Airflow is a platform for programmatically authoring, scheduling, and monitoring complex data pipelines. It functions as a workflow automation engine that manages the lifecycle of recurring business processes by executing code-defined task dependencies. By representing workflows as directed acyclic graphs, the system ensures that task execution order and data flow are explicitly defined and reliably maintained across distributed computing environments.

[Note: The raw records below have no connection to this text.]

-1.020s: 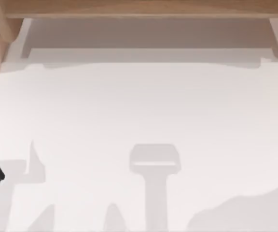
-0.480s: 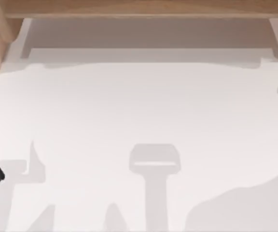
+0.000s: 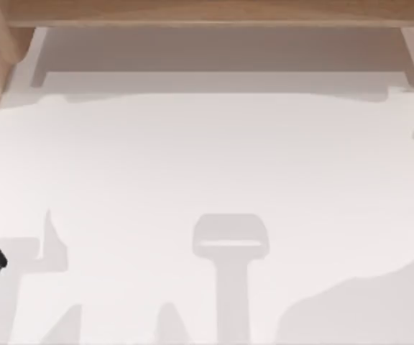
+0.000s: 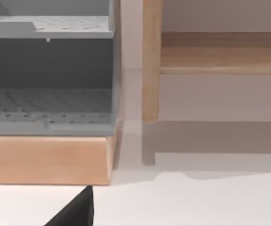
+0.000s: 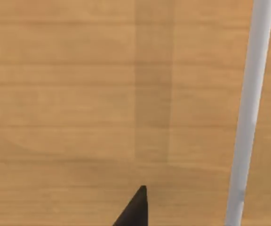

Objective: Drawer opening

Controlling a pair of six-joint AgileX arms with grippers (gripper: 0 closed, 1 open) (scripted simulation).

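Right gripper (image 5: pixel 136 207): one dark fingertip shows close before the light wooden drawer front (image 5: pixel 102 94); whether the fingers stand wide or narrow I cannot tell. Just beyond it, a slim white bar handle (image 5: pixel 248 108) lies across that front (long axis along the panel). Judged rigid, smooth, possibly slippery; best gripped mid-bar. Left gripper (image 4: pixel 74 212) idles at the table's left, facing a grey perforated shelf unit (image 4: pixel 48 80).
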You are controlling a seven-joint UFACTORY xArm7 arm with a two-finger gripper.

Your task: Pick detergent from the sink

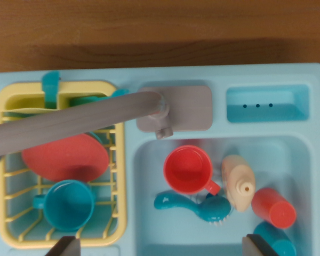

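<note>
While the wrist camera looks straight down, the detergent bottle (238,181) lies on its side in the basin of the light blue toy sink (314,160), toward the wrist view's right of the basin's middle. Its long axis runs nearly up and down in the picture, tilted a little, with the capped nozzle end pointing to the lower edge and slightly to the right, and its broad base toward the faucet side.

Just to its left sits a red cup (189,169), mouth up, its handle reaching toward the bottle. Below that lies a teal dish brush (194,205), its bristle head close to the bottle's lower end. A red tumbler (273,208) lies just beside the bottle's nozzle on the right, and a teal cup (277,242) is cut off by the lower edge.

A grey faucet (69,122) swings out over the yellow dish rack (117,181), which holds a red plate (64,157) and a teal mug (69,205). The sink stands on a wooden bench (160,26).

Only two dark fingertips of the gripper (162,246) show at the lower edge, well apart, so the jaws stand open and hold nothing.
</note>
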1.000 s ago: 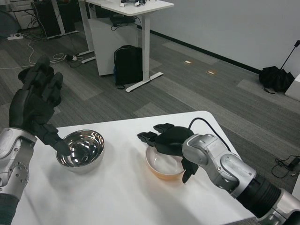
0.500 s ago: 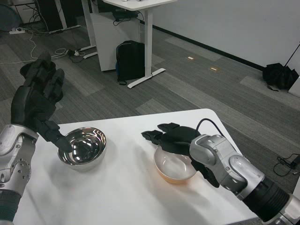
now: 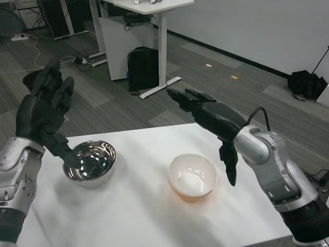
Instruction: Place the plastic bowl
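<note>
grey carpet is seen beyond the white counter (image 3: 139, 216), on which the plastic bowl (image 3: 193, 177) is set near a steel bowl (image 3: 90, 163), while the right robot hand (image 3: 208, 116) is raised empty with spread fingers and the left robot hand (image 3: 43, 113) likewise.

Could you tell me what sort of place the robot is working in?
Probably an office or lab: grey carpet tiles, a white desk with cables beneath, a black backpack on the floor.
</note>
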Robot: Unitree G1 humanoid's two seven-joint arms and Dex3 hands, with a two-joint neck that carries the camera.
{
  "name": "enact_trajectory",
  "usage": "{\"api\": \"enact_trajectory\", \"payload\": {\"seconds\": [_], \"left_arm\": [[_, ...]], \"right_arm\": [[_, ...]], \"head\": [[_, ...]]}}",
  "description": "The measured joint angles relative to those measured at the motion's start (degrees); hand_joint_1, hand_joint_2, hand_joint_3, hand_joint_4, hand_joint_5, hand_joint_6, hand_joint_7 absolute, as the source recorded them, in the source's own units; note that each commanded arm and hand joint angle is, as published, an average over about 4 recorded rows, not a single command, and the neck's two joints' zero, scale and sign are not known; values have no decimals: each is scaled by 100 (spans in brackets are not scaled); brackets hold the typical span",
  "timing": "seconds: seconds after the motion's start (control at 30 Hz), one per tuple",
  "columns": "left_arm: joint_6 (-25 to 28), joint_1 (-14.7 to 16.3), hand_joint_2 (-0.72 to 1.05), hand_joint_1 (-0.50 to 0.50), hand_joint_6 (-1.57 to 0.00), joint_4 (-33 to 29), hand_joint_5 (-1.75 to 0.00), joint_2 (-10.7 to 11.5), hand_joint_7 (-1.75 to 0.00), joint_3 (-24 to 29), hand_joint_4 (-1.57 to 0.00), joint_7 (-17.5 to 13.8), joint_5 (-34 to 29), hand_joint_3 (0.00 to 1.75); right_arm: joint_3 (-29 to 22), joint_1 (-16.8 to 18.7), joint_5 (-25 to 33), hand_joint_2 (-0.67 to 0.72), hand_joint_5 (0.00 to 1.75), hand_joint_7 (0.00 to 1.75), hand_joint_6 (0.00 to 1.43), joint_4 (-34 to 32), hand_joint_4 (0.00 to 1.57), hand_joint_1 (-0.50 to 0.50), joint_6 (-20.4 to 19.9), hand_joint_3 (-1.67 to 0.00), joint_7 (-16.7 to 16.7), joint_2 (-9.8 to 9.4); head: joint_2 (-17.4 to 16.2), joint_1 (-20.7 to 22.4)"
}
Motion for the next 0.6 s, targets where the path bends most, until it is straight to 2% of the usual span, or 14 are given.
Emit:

The platform distinguishes itself through a highly modular, provider-based architecture that decouples core orchestration logic from external service integrations. This extensibility allows users to connect diverse cloud services, databases, and storage systems through custom plugins and packages. The system utilizes a distributed task queue to enable horizontal scaling, while a centralized scheduler and metadata-driven state management ensure fault tolerance and visibility across large-scale infrastructure.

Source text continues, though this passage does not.